- WHAT IS EXPECTED
What is needed is an exact copy of the data below, pictures excluded.

- DATASET EXCERPT
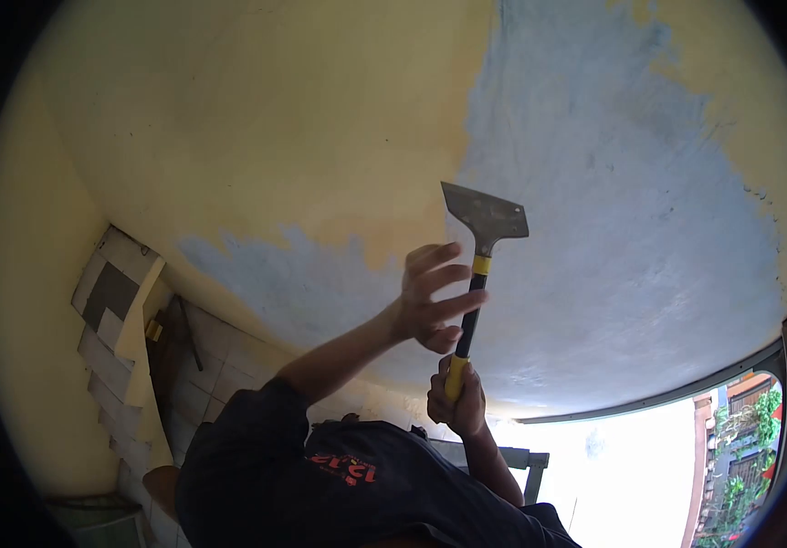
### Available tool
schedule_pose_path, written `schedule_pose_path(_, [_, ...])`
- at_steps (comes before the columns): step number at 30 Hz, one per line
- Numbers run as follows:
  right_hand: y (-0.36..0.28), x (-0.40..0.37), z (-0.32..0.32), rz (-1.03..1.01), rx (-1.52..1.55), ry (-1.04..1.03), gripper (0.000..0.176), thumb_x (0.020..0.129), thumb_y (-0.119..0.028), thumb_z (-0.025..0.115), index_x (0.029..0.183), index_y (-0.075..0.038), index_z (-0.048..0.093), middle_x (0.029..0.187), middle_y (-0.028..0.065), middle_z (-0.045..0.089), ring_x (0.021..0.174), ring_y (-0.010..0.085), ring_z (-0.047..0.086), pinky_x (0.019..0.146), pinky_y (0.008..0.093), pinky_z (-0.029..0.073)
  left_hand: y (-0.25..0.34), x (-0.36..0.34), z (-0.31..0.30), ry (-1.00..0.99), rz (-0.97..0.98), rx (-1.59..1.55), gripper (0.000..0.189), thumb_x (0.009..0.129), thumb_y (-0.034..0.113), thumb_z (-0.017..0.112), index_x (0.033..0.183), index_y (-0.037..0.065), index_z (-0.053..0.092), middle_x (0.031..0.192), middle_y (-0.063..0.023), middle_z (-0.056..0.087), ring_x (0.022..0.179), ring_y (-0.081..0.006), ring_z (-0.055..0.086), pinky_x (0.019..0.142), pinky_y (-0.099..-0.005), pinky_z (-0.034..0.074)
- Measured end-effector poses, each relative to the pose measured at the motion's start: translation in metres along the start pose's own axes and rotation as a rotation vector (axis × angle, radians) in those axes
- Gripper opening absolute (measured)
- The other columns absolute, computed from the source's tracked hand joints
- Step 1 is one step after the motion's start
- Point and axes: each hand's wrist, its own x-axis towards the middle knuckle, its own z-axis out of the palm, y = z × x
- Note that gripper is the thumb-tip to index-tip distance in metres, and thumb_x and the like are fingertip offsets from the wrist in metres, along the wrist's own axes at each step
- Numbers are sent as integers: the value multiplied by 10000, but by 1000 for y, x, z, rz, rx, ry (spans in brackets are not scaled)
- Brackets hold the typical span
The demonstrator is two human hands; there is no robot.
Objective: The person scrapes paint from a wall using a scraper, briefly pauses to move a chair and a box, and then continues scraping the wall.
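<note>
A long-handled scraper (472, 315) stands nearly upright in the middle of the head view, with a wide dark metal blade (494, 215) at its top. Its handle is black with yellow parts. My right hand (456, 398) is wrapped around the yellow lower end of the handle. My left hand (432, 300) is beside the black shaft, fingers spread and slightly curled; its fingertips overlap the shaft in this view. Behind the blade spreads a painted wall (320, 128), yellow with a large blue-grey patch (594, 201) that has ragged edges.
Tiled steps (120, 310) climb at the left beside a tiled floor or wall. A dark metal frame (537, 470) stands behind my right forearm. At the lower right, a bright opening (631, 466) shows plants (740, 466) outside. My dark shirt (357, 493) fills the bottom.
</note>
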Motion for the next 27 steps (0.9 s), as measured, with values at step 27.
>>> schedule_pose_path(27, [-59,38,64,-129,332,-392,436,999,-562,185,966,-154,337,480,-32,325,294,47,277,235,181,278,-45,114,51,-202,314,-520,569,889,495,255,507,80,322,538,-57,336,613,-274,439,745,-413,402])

- EXERCISE SOLUTION
### Available tool
schedule_pose_path, written `schedule_pose_path(_, [_, ...])`
- at_steps (comes before the columns): step number at 30 Hz, one per line
- Numbers run as follows:
  right_hand: y (-0.36..0.28), x (-0.40..0.37), z (-0.32..0.32), rz (-1.03..1.01), rx (-1.52..1.55), ry (-1.04..1.03), gripper (0.000..0.176), thumb_x (0.020..0.129), thumb_y (-0.119..0.028), thumb_z (-0.025..0.115), index_x (0.029..0.183), index_y (-0.075..0.038), index_z (-0.048..0.093), middle_x (0.029..0.187), middle_y (-0.028..0.065), middle_z (-0.045..0.089), ring_x (0.021..0.174), ring_y (-0.010..0.085), ring_z (-0.047..0.086), pinky_x (0.019..0.146), pinky_y (0.008..0.093), pinky_z (-0.029..0.073)
  left_hand: y (-0.25..0.34), x (-0.36..0.34), z (-0.31..0.30), ry (-1.00..0.99), rz (-0.97..0.98), rx (-1.59..1.55), gripper (0.000..0.189), thumb_x (0.009..0.129), thumb_y (-0.034..0.113), thumb_z (-0.017..0.112), index_x (0.033..0.183), index_y (-0.037..0.065), index_z (-0.053..0.092), middle_x (0.031..0.192), middle_y (-0.063..0.023), middle_z (-0.056..0.087), ring_x (0.022..0.179), ring_y (-0.081..0.006), ring_z (-0.055..0.086), pinky_x (0.019..0.142), pinky_y (-0.099..-0.005), pinky_z (-0.034..0.074)
- Measured end-effector poses, each relative to the pose measured at the motion's start: translation in metres along the start pose's own axes and rotation as a rotation vector (axis × angle, radians) in those axes
- Gripper opening absolute (measured)
- The other columns absolute, computed from the source's tracked hand joints
- Step 1 is one step after the motion's start
- Point and axes: each hand's wrist, its own x-axis towards the middle knuckle, its own z-axis out of the palm, y = z × x
- Note that gripper is the thumb-tip to index-tip distance in metres, and thumb_x and the like are fingertip offsets from the wrist in metres, along the wrist's own axes at each step
- Numbers are sent as integers: the value multiplied by 10000, but by 1000 for y, x, z, rz, rx, ry (spans in brackets are not scaled)
- Brackets hold the typical span
The demonstrator is two human hands; there is no robot.
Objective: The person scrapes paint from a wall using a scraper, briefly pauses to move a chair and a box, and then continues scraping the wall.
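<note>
A long-handled scraper (472, 315) stands nearly upright in the middle of the head view, with a wide dark metal blade (494, 215) at its top. Its handle is black with yellow parts. My right hand (456, 398) is wrapped around the yellow lower end of the handle. My left hand (432, 300) is beside the black shaft, fingers spread and slightly curled; its fingertips overlap the shaft in this view. Behind the blade spreads a painted wall (320, 128), yellow with a large blue-grey patch (594, 201) that has ragged edges.
Tiled steps (120, 310) climb at the left beside a tiled floor or wall. A dark metal frame (537, 470) stands behind my right forearm. At the lower right, a bright opening (631, 466) shows plants (740, 466) outside. My dark shirt (357, 493) fills the bottom.
</note>
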Motion for the next 27 steps (0.9 s), as measured, with values at step 27.
>>> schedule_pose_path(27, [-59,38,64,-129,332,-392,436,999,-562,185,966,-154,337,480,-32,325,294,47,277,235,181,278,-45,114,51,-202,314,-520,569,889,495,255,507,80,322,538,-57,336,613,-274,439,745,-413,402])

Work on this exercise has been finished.